The Colony Club is a women-only private social club in New York City. Founded in 1903 by Florence Jaffray Harriman, wife of J. Borden Harriman, as the first social club established in New York City by and for women, it was modeled on similar clubs for men. Today, men are admitted as guests.

History

Original clubhouse 
With other wealthy women, including Anne Tracy Morgan (a daughter of J.P. Morgan), Harriman raised $500,000, and commissioned Stanford White of McKim, Mead & White to build the original clubhouse, later known as the "Old Colony Club". This building – at 120 Madison Avenue, between East 30th and East 31st Streets on the west side of Madison – was built between 1904 and 1908 and was modelled on eighteenth-century houses in Annapolis, Maryland.

The interiors, which exist largely unchanged and have been accorded the landmark status, were created by Elsie de Wolfe – later to become Lady Mendl – a former actress who had recently opened an interior-design business, and whose companion, the theatrical agent Elisabeth Marbury, was one of the club's founders.  Stanford White was slain by Harry K. Thaw months before construction of the Colony Club was completed.  The building was designed in the Federal Revival style, and has unusual brickwork done in a diaper pattern as a notable feature of its facade.

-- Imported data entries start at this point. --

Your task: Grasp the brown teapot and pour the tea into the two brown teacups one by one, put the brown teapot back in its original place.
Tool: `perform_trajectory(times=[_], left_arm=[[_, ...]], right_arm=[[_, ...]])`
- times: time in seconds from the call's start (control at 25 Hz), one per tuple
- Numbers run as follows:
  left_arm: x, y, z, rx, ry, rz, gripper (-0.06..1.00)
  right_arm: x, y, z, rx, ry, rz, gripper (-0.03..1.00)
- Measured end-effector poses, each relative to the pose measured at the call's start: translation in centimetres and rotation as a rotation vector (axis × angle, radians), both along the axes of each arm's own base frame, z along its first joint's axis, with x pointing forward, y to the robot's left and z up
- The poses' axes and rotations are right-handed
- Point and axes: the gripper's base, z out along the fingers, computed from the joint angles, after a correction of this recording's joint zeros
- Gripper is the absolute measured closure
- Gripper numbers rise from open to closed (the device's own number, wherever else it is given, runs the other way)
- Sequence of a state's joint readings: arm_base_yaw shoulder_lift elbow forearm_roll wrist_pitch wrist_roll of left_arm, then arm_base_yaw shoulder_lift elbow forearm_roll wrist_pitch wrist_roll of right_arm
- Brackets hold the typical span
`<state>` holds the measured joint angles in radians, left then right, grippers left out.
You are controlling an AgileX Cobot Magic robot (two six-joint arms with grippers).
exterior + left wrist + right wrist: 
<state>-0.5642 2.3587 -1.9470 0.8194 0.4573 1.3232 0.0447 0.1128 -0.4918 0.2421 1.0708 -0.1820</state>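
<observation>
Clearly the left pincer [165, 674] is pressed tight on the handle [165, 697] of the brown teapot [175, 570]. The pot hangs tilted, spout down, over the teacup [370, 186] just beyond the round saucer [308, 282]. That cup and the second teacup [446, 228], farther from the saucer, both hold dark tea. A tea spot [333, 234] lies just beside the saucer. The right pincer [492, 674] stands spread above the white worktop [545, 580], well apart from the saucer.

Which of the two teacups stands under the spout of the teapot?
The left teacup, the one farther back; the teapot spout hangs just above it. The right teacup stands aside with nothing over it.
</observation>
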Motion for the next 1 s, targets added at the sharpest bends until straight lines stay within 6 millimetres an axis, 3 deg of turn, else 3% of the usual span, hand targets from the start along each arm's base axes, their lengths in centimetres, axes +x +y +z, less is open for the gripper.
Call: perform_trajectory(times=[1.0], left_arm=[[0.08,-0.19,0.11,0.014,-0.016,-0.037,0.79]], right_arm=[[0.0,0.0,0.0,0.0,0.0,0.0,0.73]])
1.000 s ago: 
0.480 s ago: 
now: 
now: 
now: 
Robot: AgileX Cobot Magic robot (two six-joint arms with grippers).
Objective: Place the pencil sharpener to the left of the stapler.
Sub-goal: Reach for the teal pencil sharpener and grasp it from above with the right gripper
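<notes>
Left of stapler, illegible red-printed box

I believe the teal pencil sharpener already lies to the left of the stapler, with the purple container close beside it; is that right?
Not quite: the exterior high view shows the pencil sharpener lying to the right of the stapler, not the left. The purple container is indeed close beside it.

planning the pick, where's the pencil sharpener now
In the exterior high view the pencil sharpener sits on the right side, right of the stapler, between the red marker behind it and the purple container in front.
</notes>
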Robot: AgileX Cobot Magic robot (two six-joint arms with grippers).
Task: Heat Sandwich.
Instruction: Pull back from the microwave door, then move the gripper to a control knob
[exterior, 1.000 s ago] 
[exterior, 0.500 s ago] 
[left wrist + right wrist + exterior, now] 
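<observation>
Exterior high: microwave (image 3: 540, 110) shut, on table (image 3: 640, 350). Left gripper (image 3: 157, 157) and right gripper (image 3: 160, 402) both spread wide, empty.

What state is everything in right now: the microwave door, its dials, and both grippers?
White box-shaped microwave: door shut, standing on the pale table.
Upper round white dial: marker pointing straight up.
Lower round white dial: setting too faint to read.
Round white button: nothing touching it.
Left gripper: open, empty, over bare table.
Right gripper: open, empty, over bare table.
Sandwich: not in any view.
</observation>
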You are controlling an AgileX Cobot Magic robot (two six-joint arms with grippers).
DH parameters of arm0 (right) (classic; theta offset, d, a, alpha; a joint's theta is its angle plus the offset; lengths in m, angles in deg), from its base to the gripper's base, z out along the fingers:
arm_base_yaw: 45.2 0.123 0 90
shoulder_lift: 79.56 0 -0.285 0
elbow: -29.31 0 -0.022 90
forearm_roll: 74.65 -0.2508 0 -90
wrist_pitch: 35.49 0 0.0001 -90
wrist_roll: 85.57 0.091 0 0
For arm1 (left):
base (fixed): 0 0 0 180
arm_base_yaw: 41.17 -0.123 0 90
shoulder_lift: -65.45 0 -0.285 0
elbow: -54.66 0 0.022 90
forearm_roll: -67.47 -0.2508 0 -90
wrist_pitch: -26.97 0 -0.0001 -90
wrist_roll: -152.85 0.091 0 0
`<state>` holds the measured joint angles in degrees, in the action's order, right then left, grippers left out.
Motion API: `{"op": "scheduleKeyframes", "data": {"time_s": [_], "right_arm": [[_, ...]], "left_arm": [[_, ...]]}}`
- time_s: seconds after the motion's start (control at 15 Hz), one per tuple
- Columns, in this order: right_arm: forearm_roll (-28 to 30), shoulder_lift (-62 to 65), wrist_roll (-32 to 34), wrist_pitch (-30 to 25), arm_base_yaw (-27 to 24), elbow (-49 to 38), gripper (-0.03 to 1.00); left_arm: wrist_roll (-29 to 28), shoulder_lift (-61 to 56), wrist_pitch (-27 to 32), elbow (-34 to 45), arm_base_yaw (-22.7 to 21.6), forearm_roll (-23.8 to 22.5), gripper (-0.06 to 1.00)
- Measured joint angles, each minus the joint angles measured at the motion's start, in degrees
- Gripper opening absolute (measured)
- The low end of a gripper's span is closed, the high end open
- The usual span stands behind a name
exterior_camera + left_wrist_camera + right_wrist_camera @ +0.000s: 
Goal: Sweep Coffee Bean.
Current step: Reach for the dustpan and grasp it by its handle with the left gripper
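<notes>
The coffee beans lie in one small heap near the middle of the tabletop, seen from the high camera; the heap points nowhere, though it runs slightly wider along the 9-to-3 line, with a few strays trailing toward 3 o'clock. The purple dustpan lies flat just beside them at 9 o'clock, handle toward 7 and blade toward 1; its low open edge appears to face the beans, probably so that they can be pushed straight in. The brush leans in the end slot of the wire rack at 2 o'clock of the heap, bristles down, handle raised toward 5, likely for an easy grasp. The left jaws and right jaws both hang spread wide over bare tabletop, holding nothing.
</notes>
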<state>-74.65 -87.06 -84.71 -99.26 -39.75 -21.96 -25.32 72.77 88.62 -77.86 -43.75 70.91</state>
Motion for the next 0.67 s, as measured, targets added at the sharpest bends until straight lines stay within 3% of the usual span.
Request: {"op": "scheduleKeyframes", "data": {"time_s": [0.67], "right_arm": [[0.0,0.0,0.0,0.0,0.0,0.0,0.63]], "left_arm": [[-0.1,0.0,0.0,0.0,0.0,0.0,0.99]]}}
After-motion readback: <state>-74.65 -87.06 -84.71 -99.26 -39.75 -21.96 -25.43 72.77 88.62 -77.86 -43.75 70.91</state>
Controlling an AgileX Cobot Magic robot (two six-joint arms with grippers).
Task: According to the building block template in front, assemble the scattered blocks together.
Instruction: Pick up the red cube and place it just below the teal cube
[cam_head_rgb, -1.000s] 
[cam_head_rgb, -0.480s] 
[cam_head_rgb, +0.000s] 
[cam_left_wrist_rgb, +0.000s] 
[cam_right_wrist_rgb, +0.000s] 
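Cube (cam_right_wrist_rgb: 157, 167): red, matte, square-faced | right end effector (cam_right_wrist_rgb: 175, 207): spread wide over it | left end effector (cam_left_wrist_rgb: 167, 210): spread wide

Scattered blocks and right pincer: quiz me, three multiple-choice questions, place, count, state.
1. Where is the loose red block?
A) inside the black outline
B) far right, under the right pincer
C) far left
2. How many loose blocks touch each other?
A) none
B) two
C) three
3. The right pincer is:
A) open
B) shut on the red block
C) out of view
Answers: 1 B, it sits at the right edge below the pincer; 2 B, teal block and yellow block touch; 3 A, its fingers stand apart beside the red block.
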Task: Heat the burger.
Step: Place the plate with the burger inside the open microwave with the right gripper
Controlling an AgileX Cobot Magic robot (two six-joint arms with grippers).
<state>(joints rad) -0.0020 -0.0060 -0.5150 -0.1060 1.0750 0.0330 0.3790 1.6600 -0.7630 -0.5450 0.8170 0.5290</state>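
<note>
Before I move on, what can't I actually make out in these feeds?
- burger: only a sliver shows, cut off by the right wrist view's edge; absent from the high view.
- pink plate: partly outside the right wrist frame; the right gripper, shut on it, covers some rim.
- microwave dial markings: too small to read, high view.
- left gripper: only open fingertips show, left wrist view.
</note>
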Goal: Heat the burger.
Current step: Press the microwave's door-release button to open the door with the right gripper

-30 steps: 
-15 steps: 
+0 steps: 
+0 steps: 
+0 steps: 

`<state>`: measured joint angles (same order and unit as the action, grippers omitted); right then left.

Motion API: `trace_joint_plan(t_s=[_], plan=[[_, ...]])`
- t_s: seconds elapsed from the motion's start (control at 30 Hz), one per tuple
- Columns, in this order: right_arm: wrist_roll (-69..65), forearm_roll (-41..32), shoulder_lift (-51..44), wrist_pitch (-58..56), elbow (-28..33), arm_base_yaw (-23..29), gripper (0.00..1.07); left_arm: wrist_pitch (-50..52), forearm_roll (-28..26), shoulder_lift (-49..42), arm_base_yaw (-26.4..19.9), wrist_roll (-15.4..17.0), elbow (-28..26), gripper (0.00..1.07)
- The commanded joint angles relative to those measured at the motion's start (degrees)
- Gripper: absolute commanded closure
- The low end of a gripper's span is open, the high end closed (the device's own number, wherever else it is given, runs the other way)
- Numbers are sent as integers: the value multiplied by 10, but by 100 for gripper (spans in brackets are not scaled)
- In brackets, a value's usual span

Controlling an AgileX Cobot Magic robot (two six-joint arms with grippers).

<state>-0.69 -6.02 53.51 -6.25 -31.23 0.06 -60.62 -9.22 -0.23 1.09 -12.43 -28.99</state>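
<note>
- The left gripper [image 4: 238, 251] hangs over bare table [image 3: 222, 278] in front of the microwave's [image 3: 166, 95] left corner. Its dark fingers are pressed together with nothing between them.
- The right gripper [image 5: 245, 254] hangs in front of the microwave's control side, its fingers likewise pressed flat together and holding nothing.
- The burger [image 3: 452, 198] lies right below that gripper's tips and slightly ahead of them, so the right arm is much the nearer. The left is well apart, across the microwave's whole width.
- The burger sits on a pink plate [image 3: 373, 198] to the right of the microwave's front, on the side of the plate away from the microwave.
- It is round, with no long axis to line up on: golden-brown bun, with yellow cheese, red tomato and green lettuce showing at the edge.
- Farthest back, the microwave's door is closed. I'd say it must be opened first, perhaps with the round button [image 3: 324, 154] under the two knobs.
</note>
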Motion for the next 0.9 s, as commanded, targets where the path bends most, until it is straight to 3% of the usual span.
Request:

The club and the street in front of it were often the site of large suffrage rallies sponsored by the Equal Franchise Society to which many members of the Club belonged.

The Old Colony Club was sold to Genevieve Garvan Brady after the club moved to its new location in 1916. Today, the building houses the East Coast headquarters of the American Academy of Dramatic Arts. It was awarded landmark status by the City of New York in 1966.

Second clubhouse

The second clubhouse, located at 564 Park Avenue, also known as 51 East 62nd Street, on the northwest corner, was commissioned in 1913 and constructed from 1914 to 1916. It was designed by Delano & Aldrich in the Neo-Georgian style, with interiors designed by Elsie de Wolfe The building has a marble base with red-brick and marble trim and columns for the upper floors. According to Andrew Dolkart:

In 1973, Secretary of State Henry Kissinger's birthday party was held at the Colony Club (among the guests were four couples whom Kissinger had ordered to be wiretapped). In 2007, memorial services for Brooke Astor were held there. The club continues its policy of women-only membership – new members must be recommended by current members — although it was unsuccessfully contested in court in 1987 by conservative radio talk-show host Bob Grant and Sidney Siller, who founded the National Organization for Men.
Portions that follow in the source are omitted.